Etude : F. Breynaert, Parcours christologique, Parole et Silence 2016, p. 44-48

Exercices : 

  • Le Christ apporte l'idée d'un salut. La gnose reprend l'idée du salut, mais sans le Christ. Expliquez 
  • Actualisez : Y a-t-il une tendance gnostique dans certains courants scientifiques (sciences dures) ? psychanalytiques (sciences humaines) ? dans certaines pratiques de méditation ?
  • Prévoyez : Il est dit que l'
    Antichrist se fera adorer, en quoi la gnose nous prépare-t-elle à accepter l'idée qu'un homme puisse se faire adorer ? 

Couv christologie

Christologie 8. La gnose au II° siècle.

Les hérésies du II° siècle – La gnose

 

« Je te bénis, Père, Seigneur du ciel et de la terre,

d’avoir caché cela aux sages et aux intelligents

et de l’avoir révélé aux tout-petits » (Lc 10, 21).

 

            Nous ne pouvons pas tout dire sur « la gnose » ou « les gnoses », et nous nous limitons au contexte de l’Eglise naissante. A qui sait réfléchir, ce chapitre est d’une grande importance pour l’Eglise actuelle dans le contexte du « Nouvel Age ».

 

            De manière schématique, les gnoses prétendent :

  • On se sauve par soi-même ; il peut y avoir un sauveur mais qui n’est qu’une apparence ou qui n’est qu’un prophète transmettant une connaissance. L’homme est au centre, et il est seul (il n’y a pas d’Alliance). La grâce du Christ est rendue inutile.
  • On se sauve par la connaissance, la gnose est ésotérique, les gnostiques ont une connaissance secrète, supérieure (souvent magique, occulte, théurgique).
  • Il y a un mépris du corps et de la matérialité.
  • Pour Marcion et Valentin, le dieu créateur de l’Ancien Testament est une divinité inférieure qui n’est pas le Père de Jésus-Christ.

 

            Rappelons l’avertissement de saint Irénée qui était déjà confronté aux gnoses : l’Antichrist « récapitulera en lui toute l’erreur diabolique »[1].

 

1) La gnose place l’homme au centre[2]

            L’essence de l’homme a son origine dans le monde d’en haut. D’après les sources les plus anciennes et les plus précieuses, le "dieu homme" était à l’origine le dieu suprême. Celui-ci est le modèle de l’homme Adam et, de ce fait, l’Apocryphe de Jean l’appelle « premier homme ». Derrière cette conception se trouve Gn 1,26 s., interprété d’après le schéma prototype-copie, car, si l’homme a été créé à l’image de Dieu, il faut conclure que Dieu est l’homme originel. Dieu et 1’homme, ou plus précisément 1’« homme intérieur », étaient de la même essence.

 

2) Intermédiaires et prophètes

            Pour un chrétien, il n’y a pas d’intermédiaire entre le monde créé et Dieu. Il y a une Alliance.

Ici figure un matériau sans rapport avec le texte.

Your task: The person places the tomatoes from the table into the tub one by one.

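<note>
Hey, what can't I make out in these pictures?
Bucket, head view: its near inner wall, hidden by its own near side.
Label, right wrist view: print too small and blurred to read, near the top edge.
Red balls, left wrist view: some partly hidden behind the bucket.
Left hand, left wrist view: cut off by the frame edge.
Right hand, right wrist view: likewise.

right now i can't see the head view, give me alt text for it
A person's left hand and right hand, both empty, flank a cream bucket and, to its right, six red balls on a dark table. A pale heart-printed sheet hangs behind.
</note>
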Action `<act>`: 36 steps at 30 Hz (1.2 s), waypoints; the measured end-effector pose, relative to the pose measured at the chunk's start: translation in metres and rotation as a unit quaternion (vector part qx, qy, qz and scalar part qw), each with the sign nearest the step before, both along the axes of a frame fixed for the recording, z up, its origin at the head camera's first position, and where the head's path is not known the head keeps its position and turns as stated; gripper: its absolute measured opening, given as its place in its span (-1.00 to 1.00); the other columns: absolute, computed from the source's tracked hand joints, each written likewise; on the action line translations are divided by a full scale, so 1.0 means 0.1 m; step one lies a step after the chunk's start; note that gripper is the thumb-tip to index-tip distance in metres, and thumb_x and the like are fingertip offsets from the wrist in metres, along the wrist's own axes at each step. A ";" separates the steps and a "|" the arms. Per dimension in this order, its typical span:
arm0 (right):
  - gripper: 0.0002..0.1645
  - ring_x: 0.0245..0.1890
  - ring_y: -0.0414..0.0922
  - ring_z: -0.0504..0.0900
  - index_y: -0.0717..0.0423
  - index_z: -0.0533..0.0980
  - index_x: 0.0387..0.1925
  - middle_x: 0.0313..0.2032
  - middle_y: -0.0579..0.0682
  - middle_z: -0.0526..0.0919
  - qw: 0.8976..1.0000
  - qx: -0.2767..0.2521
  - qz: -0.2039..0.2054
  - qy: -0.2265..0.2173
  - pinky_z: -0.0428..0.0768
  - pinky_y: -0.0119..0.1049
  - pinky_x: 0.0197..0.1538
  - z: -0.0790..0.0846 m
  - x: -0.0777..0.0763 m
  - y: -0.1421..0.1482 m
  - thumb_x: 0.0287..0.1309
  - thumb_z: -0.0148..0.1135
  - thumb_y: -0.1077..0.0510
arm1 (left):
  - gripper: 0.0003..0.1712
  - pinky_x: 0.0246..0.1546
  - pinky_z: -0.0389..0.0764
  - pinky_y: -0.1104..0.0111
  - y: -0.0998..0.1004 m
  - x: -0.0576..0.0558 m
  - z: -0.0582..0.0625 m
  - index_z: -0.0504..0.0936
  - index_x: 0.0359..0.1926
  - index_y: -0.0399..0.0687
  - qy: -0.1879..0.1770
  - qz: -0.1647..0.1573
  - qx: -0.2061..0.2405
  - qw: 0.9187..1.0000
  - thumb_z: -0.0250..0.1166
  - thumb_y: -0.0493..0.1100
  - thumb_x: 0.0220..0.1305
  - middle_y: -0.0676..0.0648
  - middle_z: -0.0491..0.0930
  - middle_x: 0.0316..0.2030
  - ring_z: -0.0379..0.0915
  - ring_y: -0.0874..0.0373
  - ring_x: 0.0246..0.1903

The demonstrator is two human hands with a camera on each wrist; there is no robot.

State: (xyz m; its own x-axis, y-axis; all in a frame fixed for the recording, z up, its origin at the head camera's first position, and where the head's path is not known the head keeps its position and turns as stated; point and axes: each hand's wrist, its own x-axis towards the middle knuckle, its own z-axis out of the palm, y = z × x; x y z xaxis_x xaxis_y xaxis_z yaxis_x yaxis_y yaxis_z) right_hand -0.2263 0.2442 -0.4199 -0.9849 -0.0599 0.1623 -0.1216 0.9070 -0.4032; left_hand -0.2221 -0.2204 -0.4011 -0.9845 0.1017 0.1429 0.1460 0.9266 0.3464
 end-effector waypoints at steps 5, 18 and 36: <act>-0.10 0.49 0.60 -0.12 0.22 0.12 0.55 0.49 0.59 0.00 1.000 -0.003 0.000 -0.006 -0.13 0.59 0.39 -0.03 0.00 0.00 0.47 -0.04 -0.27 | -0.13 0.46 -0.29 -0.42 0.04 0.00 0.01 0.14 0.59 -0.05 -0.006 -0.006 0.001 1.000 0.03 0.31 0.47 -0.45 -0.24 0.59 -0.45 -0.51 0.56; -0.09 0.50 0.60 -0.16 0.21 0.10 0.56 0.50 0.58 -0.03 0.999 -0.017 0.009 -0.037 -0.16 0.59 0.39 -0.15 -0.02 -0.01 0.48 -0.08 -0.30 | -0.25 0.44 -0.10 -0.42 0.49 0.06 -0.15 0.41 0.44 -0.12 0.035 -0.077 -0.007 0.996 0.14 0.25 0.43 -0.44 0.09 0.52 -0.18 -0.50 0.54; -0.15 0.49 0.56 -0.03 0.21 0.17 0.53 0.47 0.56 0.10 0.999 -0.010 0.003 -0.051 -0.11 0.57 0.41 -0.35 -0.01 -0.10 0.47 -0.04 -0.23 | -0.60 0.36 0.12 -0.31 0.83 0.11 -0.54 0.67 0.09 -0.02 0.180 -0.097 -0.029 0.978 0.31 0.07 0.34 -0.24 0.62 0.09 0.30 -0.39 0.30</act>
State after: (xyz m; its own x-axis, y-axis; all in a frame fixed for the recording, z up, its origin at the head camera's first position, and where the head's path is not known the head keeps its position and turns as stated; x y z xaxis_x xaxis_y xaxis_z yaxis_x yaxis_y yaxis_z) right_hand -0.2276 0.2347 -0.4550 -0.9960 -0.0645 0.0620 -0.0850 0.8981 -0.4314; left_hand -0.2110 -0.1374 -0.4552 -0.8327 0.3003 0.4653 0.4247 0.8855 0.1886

            Dans la gnose, il y a un ou plusieurs intermédiaires entre Dieu et le monde (logos, demiurges, figures prophétiques ésotériques) ; en réalité, tous ces intermédiaires effacent la distinction entre Dieu et les créatures, et on s’oriente vers le monisme : finalement, moi et Dieu, c’est la même chose.

            Les gnoses se distinguent cependant sur leurs idées d’un sauveur :

            Un premier groupe (type 1[3]) n’a nullement besoin d’un sauveur : la connaissance libère, il suffit d’un prophète qui peut être diversement appelé ou envoyé pour révéler cette connaissance.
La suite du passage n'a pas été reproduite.